Record melting of Arctic ice, it had never before dropped below 4 million square kilometers
In less than one generation, we have altered the way in which the planet looks from space and soon the North Pole will be completely ice free in summer, probably within the next 5 years or at the most the next 20, depending on the forecast.
The annual melting of Arctic ice is reaching a level that is reducing the extent of sea ice to the lowest level ever recorded since satellite monitoring began in 1979. Scientists from the US National Snow and Ice Data Center (NSIDC) have raised the alarm.
Scientists have recently announced a new record of the melting of Arctic ice, a record that we would have gladly done without. The ice cover has been decreasing every year since the 1970s: at that time, the extent of ice was roughly 8 million square kilometers, today it is less than 3.41 million square kilometers, as shown by satellite images: 45% less compared to 1979.
Last March, the melting speed exceeded 90,000 square kilometers per day, equal to the area of Portugal. At 1000 m above the Arctic Ocean, on the Pacific side, the temperature was 1-3°C, with highs of 4°C in the Beaufort Sea, north of Alaska. It is not only a question of a hot Arctic, but a dangerous process of declining age, since ice that is more than two years old is essentially disappearing and is now limited to the north of Greenland and the Canadian islands.
On 27 August 2012, the new record of 4.17 million square kilometers was recorded and since then, an additional 500,000 square kilometers has been lost. The minimum is usually reached in this period, but the scientists are delaying the announcement that the minimum has been reached because the ice has yet to stop melting this year.
A study published by the Environmental Research Letters in June, comparing forecast models with observations, estimates that 70-95% of the rapid decline of Arctic ice is due to human activity.
According to Canadian scientists, the record decrease in ice extent reached this year could probably lead to a colder winter in Europe since the heat from the Arctic waters will be released into the atmosphere this autumn.
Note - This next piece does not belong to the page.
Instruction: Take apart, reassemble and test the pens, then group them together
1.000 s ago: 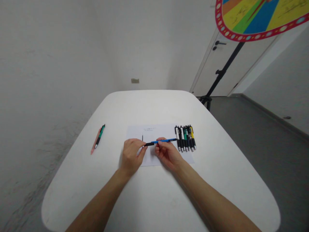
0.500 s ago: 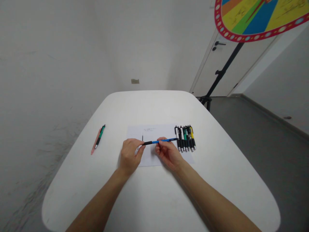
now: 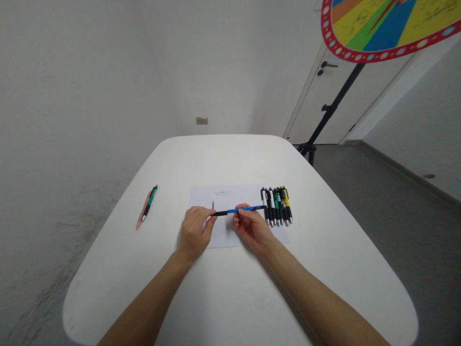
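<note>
A blue pen with a black grip is held level just above a white sheet of paper on the white table. My left hand pinches the pen's black tip end with closed fingers. My right hand grips the blue barrel from below, fingers curled round it. A short dark upright piece shows at my left fingertips; I cannot tell what it is. To the right of the pen's far end, a row of several pens lies side by side on the paper.
A green pen and a pink pen lie together at the table's left side. A colourful prize wheel on a black stand rises behind the table's right corner, before a white door. Grey floor lies to the right.
The pen has levelled a little and my right thumb has shifted on the barrel. Both hands stay in the same place.
</note>
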Available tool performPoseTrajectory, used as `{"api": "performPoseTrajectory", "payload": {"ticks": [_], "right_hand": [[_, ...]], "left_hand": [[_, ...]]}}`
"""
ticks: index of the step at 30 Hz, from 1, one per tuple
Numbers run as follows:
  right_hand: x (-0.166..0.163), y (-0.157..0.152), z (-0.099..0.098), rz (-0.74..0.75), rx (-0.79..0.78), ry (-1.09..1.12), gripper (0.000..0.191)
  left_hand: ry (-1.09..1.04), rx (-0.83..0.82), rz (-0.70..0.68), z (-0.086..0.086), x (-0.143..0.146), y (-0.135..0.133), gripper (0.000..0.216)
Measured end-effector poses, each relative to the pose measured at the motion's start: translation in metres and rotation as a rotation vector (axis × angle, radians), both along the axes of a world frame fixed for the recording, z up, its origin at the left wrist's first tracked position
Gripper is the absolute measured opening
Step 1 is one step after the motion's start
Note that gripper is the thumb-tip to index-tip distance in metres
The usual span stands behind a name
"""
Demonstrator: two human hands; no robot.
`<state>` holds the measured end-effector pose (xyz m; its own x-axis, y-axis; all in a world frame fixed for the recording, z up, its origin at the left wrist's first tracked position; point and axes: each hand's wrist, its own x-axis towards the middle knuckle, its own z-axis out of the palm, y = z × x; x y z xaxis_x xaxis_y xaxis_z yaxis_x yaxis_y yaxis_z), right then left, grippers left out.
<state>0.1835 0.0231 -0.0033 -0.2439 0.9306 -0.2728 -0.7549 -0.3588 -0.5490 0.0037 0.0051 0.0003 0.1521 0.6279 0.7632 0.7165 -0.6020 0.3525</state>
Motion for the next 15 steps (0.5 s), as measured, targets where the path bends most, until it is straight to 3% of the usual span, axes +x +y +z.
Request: {"api": "performPoseTrajectory", "payload": {"ticks": [15], "right_hand": [[-0.0008, -0.0009, 0.0015, -0.015, 0.014, -0.016, 0.022]], "left_hand": [[0.007, 0.008, -0.003, 0.0011, 0.0002, 0.0, 0.009]]}}
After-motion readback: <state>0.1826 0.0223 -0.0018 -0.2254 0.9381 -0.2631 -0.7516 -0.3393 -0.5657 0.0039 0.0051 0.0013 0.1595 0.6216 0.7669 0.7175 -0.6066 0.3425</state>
The Met Office, the British meteorological office, agrees, attributing the cold, dry winters seen in Great Britain in recent years to the decrease in Arctic ice.
In less than one generation, we have therefore altered, in an irreversible manner, how our planet looks to observers from space – people, satellites or aliens – and shortly, the North Pole will be completely ice free in summer: probably within the next 5 years or at the most the next 20, depending on the forecast.
Greenpeace is calling for the creation of a global sanctuary in the uninhabited area that surrounds the North Pole and a ban on oil drilling and non-sustainable fishing in the rest of the Arctic. Since June 2012, more than 1,700,000 people have signed the petition to defend the Arctic, launched by the environmentalist association that is organizing a mission for the start of 2013, during which time it intends to place an Arctic capsule on the bottom of the ocean that will contain all the names of the defenders of this resource of humankind, the Arctic, that truly runs the risk of disappearing, rapidly, forever.